#### [THE TASK]
Look through the data below and extract, unchanged, the lines from the one that contains "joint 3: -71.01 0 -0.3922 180" to the one that contains "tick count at", both included.

#### [EXERCISE MATERIALS]
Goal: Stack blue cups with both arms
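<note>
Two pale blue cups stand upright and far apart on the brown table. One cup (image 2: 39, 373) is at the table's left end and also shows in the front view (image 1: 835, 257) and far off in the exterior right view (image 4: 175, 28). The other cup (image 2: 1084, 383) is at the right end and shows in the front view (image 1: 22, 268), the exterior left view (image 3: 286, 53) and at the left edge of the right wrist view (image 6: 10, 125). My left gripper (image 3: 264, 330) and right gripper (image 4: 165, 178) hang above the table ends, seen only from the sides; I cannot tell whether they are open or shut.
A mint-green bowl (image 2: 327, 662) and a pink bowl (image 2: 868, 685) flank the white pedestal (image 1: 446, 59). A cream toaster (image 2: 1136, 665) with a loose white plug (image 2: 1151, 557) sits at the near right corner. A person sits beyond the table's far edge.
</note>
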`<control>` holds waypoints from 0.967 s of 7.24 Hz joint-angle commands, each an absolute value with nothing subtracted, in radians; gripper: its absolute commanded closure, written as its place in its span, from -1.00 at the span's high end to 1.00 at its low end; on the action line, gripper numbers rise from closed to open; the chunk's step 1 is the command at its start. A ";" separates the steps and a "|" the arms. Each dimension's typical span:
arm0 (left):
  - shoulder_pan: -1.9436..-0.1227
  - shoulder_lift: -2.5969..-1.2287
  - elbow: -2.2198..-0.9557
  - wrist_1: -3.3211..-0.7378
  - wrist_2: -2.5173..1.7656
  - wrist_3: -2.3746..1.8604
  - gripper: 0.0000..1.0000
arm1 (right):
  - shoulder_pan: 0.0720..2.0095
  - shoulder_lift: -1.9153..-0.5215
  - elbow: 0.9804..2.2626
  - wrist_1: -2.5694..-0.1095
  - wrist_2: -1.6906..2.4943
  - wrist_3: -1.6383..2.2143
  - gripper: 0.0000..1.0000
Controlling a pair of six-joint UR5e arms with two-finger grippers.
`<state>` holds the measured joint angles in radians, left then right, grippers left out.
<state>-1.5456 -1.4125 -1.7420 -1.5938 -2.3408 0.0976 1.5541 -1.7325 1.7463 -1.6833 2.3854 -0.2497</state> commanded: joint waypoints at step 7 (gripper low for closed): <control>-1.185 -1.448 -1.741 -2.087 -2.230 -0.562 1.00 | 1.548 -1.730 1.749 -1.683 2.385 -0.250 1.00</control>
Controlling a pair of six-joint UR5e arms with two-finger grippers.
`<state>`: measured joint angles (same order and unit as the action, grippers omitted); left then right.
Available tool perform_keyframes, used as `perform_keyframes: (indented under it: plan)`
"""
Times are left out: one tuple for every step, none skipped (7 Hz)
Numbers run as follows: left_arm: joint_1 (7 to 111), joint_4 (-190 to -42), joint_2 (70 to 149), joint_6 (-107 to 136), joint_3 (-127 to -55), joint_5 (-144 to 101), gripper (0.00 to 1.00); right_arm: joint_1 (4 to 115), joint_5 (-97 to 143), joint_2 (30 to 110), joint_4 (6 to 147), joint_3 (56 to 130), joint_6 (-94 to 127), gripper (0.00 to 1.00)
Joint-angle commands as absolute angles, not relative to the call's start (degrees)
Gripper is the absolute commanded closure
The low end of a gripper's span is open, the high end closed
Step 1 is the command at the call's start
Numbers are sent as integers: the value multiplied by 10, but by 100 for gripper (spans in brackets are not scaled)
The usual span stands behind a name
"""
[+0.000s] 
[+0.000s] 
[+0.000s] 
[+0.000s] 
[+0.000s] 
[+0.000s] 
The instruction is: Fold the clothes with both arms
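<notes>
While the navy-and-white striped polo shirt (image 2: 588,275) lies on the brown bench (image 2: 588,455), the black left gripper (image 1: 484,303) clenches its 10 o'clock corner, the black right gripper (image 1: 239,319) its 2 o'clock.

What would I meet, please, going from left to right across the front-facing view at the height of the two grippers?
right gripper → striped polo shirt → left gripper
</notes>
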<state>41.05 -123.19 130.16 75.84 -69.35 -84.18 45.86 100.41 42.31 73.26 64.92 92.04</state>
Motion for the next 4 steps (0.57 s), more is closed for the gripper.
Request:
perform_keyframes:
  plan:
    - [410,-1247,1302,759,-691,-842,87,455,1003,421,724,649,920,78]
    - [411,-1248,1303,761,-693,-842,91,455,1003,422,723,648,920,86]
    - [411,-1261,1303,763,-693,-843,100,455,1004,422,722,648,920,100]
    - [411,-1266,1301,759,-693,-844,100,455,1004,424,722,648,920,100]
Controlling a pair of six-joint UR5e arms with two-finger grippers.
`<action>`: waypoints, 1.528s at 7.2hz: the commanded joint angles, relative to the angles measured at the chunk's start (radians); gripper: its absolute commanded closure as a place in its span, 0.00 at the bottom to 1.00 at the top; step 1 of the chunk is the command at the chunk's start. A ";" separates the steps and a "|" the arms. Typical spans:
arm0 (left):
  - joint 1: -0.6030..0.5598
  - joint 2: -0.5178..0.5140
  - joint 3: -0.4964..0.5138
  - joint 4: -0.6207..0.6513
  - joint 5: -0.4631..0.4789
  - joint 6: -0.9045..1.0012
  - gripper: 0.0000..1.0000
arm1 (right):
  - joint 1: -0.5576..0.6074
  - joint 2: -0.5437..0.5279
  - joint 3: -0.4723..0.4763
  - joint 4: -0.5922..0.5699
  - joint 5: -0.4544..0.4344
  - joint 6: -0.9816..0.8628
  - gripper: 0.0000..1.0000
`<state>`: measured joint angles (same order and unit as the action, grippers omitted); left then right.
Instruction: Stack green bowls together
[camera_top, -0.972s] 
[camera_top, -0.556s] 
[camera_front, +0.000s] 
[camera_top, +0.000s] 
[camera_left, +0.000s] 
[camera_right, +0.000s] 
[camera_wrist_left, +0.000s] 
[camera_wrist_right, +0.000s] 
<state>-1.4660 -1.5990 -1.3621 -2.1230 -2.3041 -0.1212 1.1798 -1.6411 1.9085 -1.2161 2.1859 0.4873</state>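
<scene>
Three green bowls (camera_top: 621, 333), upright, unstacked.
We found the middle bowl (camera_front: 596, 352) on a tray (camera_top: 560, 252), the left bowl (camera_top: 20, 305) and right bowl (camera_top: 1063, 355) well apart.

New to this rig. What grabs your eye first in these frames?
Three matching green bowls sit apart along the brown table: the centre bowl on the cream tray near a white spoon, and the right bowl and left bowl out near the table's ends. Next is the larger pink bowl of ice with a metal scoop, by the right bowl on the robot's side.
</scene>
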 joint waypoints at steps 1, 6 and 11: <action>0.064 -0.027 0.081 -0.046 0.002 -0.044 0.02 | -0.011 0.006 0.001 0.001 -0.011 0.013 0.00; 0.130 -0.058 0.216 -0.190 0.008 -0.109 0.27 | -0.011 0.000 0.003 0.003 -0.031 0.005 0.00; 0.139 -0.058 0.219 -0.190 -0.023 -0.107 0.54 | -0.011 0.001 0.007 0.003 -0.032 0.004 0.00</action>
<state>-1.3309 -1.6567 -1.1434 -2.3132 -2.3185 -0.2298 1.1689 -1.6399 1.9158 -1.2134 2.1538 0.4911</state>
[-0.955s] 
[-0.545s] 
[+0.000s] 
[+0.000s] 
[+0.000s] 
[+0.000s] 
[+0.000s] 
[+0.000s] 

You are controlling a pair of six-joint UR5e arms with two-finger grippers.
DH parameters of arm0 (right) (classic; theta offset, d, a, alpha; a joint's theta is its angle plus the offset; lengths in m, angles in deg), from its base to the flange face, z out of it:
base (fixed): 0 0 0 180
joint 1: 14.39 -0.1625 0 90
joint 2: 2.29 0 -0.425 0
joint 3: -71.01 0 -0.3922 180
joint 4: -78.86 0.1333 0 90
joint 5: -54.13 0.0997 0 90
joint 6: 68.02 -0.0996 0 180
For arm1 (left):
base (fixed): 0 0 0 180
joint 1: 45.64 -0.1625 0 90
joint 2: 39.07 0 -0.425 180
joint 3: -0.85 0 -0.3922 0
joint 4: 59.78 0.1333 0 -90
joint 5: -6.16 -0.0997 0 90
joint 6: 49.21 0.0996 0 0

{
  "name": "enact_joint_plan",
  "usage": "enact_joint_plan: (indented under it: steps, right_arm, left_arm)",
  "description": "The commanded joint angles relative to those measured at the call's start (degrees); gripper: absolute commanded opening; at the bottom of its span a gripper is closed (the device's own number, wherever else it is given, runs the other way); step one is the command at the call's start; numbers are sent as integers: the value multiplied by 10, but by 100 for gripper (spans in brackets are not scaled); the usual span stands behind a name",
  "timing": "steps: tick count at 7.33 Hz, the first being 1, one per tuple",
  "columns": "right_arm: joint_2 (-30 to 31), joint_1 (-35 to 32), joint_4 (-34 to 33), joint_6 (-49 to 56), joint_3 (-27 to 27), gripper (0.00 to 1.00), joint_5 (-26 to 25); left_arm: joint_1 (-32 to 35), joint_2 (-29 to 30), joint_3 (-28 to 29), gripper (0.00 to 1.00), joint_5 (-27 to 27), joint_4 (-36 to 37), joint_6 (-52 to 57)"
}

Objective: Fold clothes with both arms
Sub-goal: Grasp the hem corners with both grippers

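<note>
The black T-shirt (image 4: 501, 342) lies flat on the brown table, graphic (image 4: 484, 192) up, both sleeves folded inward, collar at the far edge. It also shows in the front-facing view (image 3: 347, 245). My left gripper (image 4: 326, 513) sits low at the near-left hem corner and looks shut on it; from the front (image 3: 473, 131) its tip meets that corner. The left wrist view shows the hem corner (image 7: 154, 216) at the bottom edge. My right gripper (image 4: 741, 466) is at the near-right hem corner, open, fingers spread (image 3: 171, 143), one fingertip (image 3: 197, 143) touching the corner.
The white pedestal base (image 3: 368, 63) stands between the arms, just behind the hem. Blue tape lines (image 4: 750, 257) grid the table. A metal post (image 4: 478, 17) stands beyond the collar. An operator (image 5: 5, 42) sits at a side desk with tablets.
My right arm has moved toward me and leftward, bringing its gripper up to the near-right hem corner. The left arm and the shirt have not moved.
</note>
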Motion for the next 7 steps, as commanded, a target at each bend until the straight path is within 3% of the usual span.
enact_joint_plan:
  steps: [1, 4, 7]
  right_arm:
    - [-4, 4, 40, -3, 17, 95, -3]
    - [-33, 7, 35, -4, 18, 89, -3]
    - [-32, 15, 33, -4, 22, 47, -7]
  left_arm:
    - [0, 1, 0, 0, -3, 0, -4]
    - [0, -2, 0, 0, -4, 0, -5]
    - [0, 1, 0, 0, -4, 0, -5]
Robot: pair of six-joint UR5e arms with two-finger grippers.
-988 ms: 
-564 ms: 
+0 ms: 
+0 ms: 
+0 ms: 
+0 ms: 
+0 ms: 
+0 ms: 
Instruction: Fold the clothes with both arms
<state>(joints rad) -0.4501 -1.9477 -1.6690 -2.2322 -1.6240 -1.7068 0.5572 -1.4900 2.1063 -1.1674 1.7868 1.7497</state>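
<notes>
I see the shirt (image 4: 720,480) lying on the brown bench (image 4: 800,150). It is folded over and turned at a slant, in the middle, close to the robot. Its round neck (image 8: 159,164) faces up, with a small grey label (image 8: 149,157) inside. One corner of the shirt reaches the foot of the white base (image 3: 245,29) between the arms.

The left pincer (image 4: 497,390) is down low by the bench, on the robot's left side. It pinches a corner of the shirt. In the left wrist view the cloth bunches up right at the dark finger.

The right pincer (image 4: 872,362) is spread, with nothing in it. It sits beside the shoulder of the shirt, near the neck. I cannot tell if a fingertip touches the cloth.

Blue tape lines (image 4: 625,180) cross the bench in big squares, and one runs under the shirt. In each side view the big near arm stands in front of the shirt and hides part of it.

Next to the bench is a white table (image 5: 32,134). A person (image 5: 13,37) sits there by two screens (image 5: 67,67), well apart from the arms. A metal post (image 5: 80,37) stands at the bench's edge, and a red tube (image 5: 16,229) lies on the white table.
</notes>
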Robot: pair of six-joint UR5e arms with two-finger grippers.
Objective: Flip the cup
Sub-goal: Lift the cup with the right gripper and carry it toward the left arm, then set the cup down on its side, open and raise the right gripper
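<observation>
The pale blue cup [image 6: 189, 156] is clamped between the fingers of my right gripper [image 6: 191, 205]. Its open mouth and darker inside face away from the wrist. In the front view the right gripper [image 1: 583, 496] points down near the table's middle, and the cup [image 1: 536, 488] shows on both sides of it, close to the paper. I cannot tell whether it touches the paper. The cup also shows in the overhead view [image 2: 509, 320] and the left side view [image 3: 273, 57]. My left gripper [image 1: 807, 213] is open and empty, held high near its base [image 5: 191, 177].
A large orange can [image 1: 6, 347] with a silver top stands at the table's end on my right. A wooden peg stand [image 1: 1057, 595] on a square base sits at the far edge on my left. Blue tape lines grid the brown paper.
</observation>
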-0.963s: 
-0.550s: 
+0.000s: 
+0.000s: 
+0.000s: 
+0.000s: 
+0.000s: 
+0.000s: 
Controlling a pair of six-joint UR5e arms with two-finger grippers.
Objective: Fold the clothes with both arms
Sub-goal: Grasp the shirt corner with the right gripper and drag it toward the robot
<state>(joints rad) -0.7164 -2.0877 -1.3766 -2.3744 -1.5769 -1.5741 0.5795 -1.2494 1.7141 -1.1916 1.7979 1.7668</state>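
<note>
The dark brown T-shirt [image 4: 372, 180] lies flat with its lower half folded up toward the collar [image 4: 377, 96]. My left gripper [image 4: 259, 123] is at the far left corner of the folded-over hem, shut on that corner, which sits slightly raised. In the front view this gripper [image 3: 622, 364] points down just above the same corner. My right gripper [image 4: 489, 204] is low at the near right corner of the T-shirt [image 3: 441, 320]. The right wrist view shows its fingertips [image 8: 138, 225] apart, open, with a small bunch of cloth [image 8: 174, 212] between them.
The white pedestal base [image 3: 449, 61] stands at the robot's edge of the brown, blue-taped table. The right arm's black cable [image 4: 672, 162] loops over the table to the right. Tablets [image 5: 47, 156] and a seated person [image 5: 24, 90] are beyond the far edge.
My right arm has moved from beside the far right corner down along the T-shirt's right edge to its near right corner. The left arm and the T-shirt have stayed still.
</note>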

#### [TASK RESPONSE]
joint 3: -71.01 0 -0.3922 180
joint 4: -78.86 0.1333 0 90
joint 5: -54.13 0.0997 0 90
joint 6: 68.02 -0.0996 0 180
For arm1 (left):
base (fixed): 0 0 0 180
joint 1: 45.64 -0.1625 0 90
joint 2: 39.07 0 -0.425 180
joint 3: -0.85 0 -0.3922 0
joint 4: 59.78 0.1333 0 -90
joint 5: -6.16 -0.0997 0 90
joint 6: 49.21 0.0996 0 0

{
  "name": "enact_joint_plan",
  "usage": "enact_joint_plan: (indented under it: steps, right_arm, left_arm)",
  "description": "The commanded joint angles relative to those measured at the call's start (degrees); gripper: absolute commanded opening; at the bottom of its span a gripper is closed (the device's own number, wherever else it is given, runs the other way); step one is the command at the call's start; numbers are sent as integers: the value multiplied by 10, but by 100 for gripper (spans in brackets are not scaled); the usual span stands behind a name",
  "timing": "steps: tick count at 7.33 Hz, the first being 1, one per tuple",

This output is complete, so the exercise is closed.